第84章
原来这人就是才让的爷爷。
老人用生硬的汉语夹杂着藏语对乔怀青说着话,乔怀青温柔地笑着什么都没说,只是拍了拍老人的手。
“我们来了,您就不要担心。”他说,“等很久了吧,冷吗?”
桑迦点头后又摆摆手,表情松快不少。
“桑迦叔,你知道才让参与拍摄的事吧?”
“我们可以现在开始拍吗?”乔怀青温声问,“只是为了可以有更多人帮助你们。”
老人侧头看向摄像机,张张嘴,又说了句藏语,手指不断比划着。
怀青偏头对我道,“拿pocket3,这个他们不喜欢。”他指了指我们背着的单反三脚架。
“好。”
老人看见我们把相机丢回车里,才松下一口气,又拉着乔怀青在前走。两人一个说藏语夹杂点汉语,另一个说汉语夹杂点藏语,比比划划之间竟然也能沟通。
终于来到病房门口,推开门,一个老妇人就从陪护床上坐起。房间里四张病床,睡了两张,都是才让的父母。
身上插着大大小小的管子,仪器细细密密地叫唤。
“小心。”小荀突然喊一声。我这才发现自己差点没拿稳手里的Pocket 。
刚才恍惚一瞬,差点以为是陈大海躺在我面前。桑迦指着男人胸口的伤,说着什么,他又比划着。
像是在说钢筋的粗细,后面站在一角,抹了把满是皱纹的脸,浑浊的眼睛就红了。
模模糊糊,床上躺着的人又和周年重合。我似乎能感受那个钢筋扎进肉里的刺痛。
“陈爽。”乔怀青推了我一下,我抬头看他,他半是埋怨半是担忧道,“又困了?睡了一路还没睡够?”
“抱歉。”我勉强回神,换了另一个合适的角度拍摄。
才让的父母伤势很严重,医院其实已经下了病危告知书,明天再做最后一次手术抢救,看能不能抢救回来。

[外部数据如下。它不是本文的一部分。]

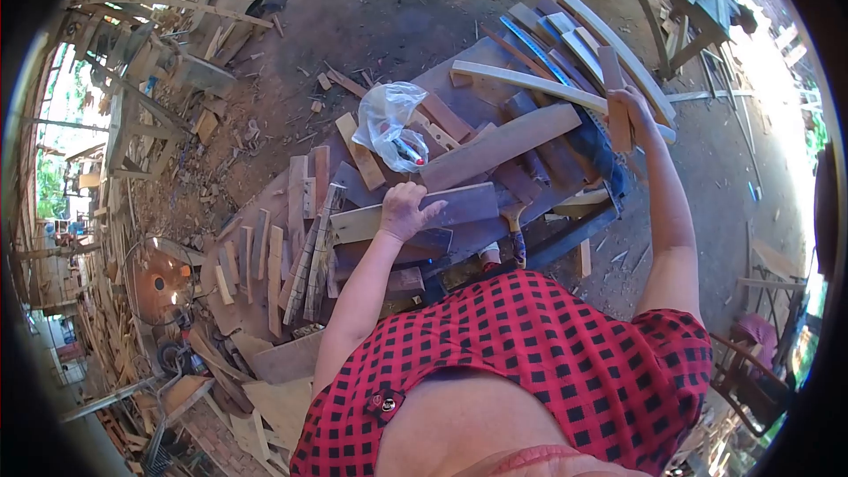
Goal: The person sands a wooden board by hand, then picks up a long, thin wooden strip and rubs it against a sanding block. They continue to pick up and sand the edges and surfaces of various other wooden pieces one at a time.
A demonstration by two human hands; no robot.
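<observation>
My left hand (406, 212) lies across a wooden plank (468, 204), its fingers curled toward the far edge and the thumb apart. The fingertips are partly hidden. Out to the right, my right hand (632, 108) is closed around a short wooden board (612, 79), held upright away from my body. A wider wooden board (503, 148) rests on the pile just beyond my left hand. Near it sits a clear plastic bag (386, 120) with small things inside that I cannot make out. A brush-like tool with a wooden handle (515, 234) lies closer to me.
Long strips of wood (609, 31) lie at the far right end of the work surface, beside a blue straight strip (534, 51). Short wood offcuts (256, 243) cover the left side. A round rusty disc (159, 281) stands at left. A wooden-legged table (654, 22) is at upper right.
</observation>
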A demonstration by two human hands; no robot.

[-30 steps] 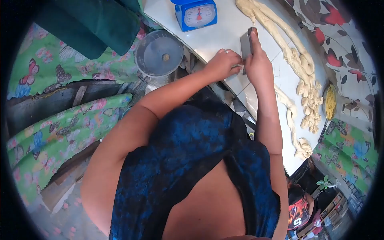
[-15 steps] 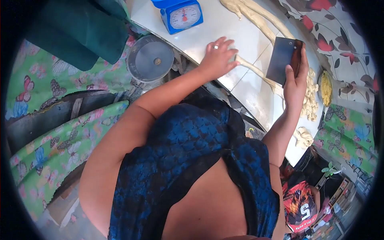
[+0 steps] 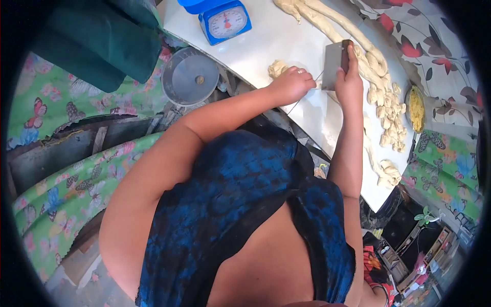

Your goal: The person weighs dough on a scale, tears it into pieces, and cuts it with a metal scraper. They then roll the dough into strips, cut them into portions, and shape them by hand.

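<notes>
My right hand [image 3: 350, 82] grips the dark handle of a dough scraper [image 3: 333, 64], its wide metal blade standing on edge over the white tabletop. Just left of the blade, my left hand [image 3: 294, 86] is closed, fingers curled on the end of a thin dough strip [image 3: 319, 85]; the fingers hide most of what they hold. A small lump of dough [image 3: 277, 68] lies against the back of that hand. Long thick ropes of dough [image 3: 327, 23] stretch along the far side of the table.
A blue dial scale [image 3: 225, 21] stands at the table's far left. Many cut dough pieces [image 3: 389, 117] lie at the right, beside a dish of yellow crumbly filling [image 3: 417, 110]. A grey basin [image 3: 190, 77] sits below the left edge. A person in red [image 3: 376, 271] is at lower right.
The scraper has moved left and turned edge-on. My left hand has gone from spread fingers to curled ones, shifting slightly right. A dough lump now lies by it; the person in red has moved lower.
</notes>
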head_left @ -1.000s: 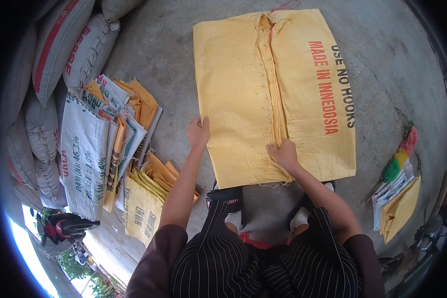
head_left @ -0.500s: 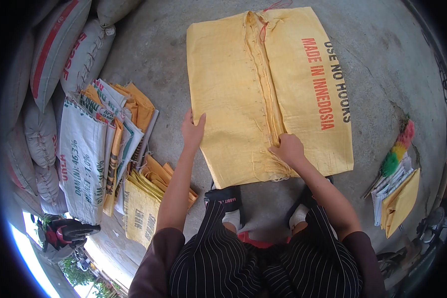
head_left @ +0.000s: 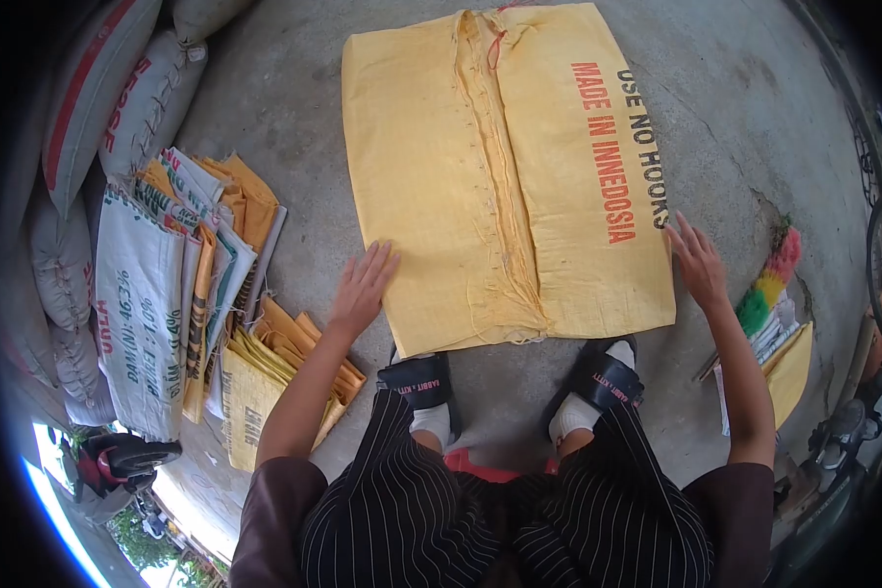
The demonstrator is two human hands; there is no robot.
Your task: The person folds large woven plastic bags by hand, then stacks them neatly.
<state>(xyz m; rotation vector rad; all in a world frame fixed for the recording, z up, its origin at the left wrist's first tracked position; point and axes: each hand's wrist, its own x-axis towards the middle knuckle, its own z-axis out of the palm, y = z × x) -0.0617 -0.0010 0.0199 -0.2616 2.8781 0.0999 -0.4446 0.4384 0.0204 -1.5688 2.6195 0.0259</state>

桑迦叔拿出一个层层包裹的塑料袋,颤抖着手将其打开。里面是各种票据、诊断书、欠条,收拾地都干净立整。
以及还有一堆零零碎碎的钱。
或许终归是有点语言障碍,他说话很紧张,甚至有点语无伦次。
“手、手术费……”
“桑迦叔,您把钱收好,其他的只管交给我们。”乔怀青把票据和钱塞了回去。
桑迦低着头,只能点头,他抬起手想要拉乔怀青,却又颤颤巍巍地放下,后抬手揉了揉眼。那位老妇人,才让的奶奶,像雕塑一样坐在病床旁边,头发花白却梳得整齐。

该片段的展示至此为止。